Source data
*** Block opens ***

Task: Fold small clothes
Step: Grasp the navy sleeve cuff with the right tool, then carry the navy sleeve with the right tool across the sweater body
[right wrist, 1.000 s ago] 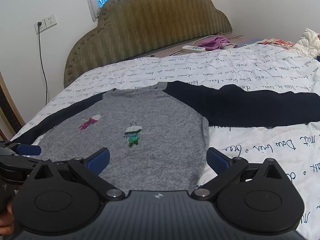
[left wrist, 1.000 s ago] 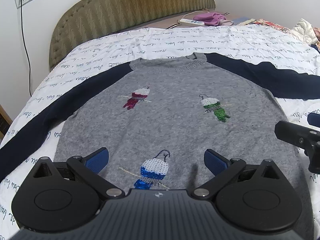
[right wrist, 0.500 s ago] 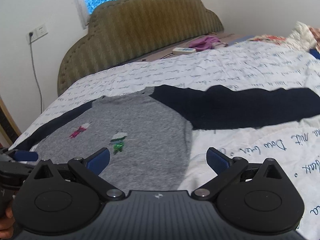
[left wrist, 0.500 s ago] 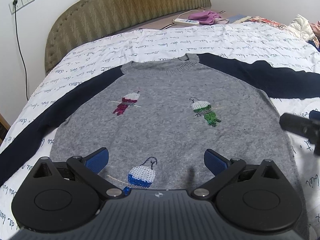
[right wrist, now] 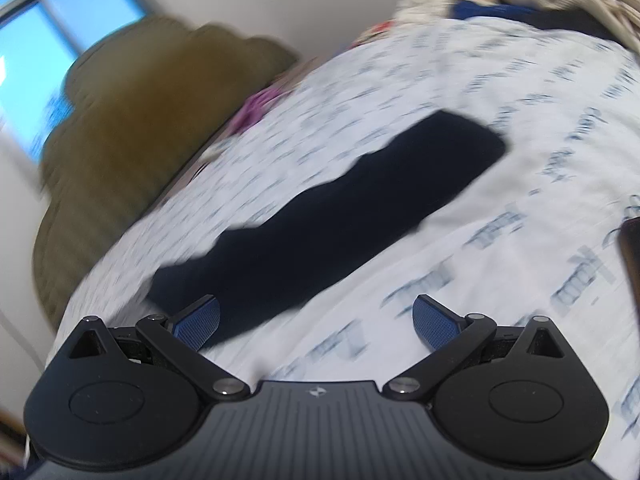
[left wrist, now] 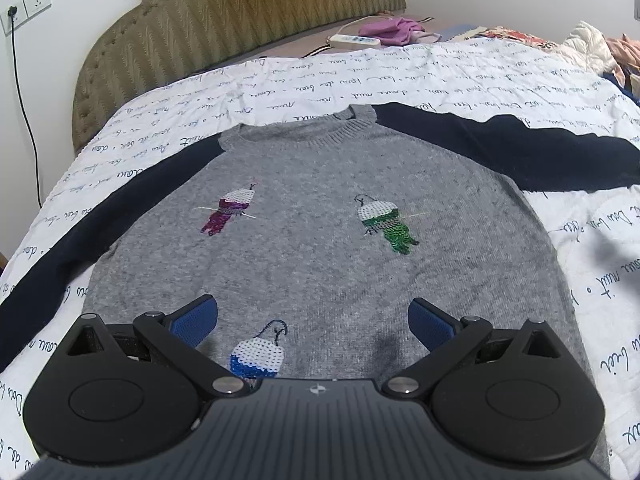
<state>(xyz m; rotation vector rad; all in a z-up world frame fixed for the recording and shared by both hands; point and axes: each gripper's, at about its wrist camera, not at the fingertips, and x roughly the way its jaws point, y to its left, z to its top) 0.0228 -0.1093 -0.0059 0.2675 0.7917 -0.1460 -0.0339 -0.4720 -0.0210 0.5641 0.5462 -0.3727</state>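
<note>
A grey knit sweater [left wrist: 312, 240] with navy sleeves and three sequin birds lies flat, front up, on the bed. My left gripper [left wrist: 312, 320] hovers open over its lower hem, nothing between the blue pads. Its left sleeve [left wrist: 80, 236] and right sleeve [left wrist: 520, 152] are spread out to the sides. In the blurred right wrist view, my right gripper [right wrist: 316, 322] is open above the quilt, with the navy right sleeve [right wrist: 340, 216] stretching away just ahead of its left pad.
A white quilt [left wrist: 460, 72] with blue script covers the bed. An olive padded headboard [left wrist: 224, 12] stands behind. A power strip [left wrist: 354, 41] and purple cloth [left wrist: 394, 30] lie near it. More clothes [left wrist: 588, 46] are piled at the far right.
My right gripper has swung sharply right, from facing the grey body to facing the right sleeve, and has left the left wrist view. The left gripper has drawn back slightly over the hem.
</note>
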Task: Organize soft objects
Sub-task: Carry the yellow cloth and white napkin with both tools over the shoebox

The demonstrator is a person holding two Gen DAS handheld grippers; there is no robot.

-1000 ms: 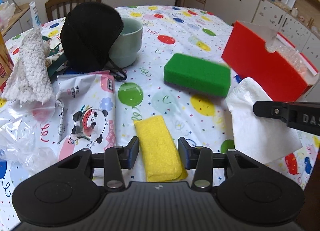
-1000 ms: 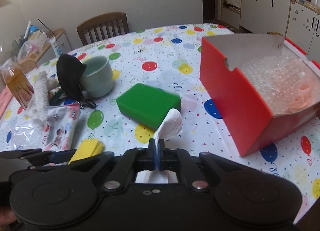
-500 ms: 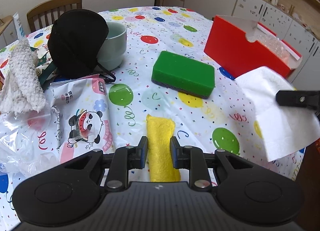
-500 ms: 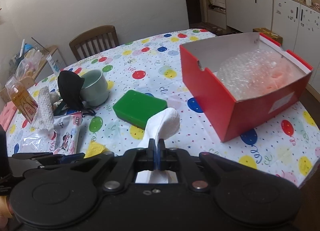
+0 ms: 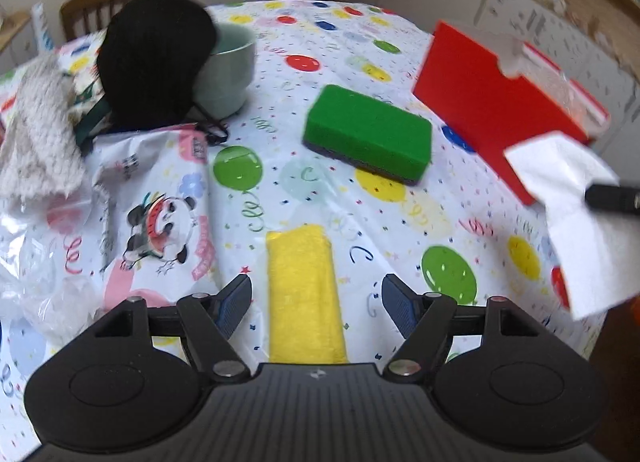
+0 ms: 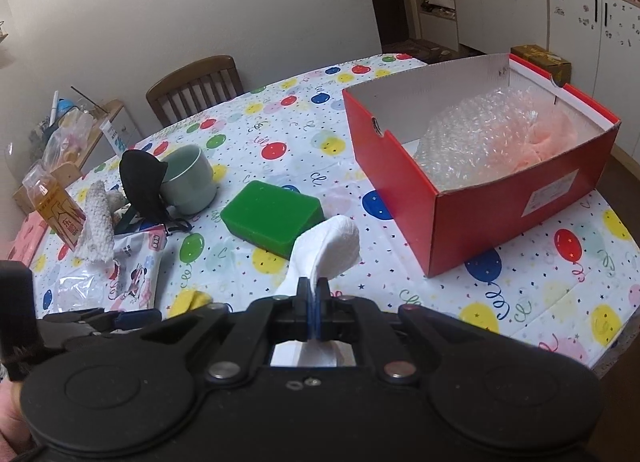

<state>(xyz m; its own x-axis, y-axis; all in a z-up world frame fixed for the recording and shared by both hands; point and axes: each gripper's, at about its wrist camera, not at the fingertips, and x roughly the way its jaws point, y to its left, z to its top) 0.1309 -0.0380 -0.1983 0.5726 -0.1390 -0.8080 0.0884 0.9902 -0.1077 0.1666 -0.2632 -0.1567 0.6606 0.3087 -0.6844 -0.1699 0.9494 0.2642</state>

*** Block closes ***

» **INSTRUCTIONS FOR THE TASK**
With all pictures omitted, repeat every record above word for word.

» **REPLY TO THE TASK**
Task: Fold small clothes
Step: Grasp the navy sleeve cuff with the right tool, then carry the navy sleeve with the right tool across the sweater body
[right wrist, 1.000 s ago] 
[left wrist, 1.000 s ago] 
[right wrist, 0.500 s ago] 
[left wrist, 0.500 s ago] 
[right wrist, now] 
[left wrist, now] 
<state>(xyz m; rotation vector rad; all in a z-up world frame fixed for the recording and shared by both hands; point and axes: each gripper's, at about its wrist camera, not at the fingertips, and x roughly the way its jaws point, y to its left, z to its top) 0.0228 -0.1093 -0.0059 0.2675 0.7917 -0.1460 -0.0339 -0.4720 -0.0210 0.5641 0.5462 -0.3727</state>
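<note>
A grey knit sweater [left wrist: 312, 240] with navy sleeves and three sequin birds lies flat, front up, on the bed. My left gripper [left wrist: 312, 320] hovers open over its lower hem, nothing between the blue pads. Its left sleeve [left wrist: 80, 236] and right sleeve [left wrist: 520, 152] are spread out to the sides. In the blurred right wrist view, my right gripper [right wrist: 316, 322] is open above the quilt, with the navy right sleeve [right wrist: 340, 216] stretching away just ahead of its left pad.
A white quilt [left wrist: 460, 72] with blue script covers the bed. An olive padded headboard [left wrist: 224, 12] stands behind. A power strip [left wrist: 354, 41] and purple cloth [left wrist: 394, 30] lie near it. More clothes [left wrist: 588, 46] are piled at the far right.
My right gripper has swung sharply right, from facing the grey body to facing the right sleeve, and has left the left wrist view. The left gripper has drawn back slightly over the hem.
</note>
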Task: Organize soft objects
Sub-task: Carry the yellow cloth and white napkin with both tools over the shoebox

The demonstrator is a person holding two Gen DAS handheld grippers; there is no robot.

-1000 ms: 
-1000 ms: 
-500 ms: 
-500 ms: 
+0 ms: 
+0 ms: 

<state>(xyz m; its own x-axis, y-axis; all in a z-up world frame fixed for the recording and shared by both hands; point and axes: each gripper's, at about its wrist camera, not at the fingertips, and x roughly the way its jaws point, y to its left, z to its top) 0.1309 -0.0380 -0.1983 0.5726 -0.1390 -0.8080 0.0884 0.9902 -0.1077 0.1666 -0.2632 -0.1567 0.6606 0.3087 -0.6844 -0.1699 0.9494 0.2642</state>

That is the complete output for this exercise.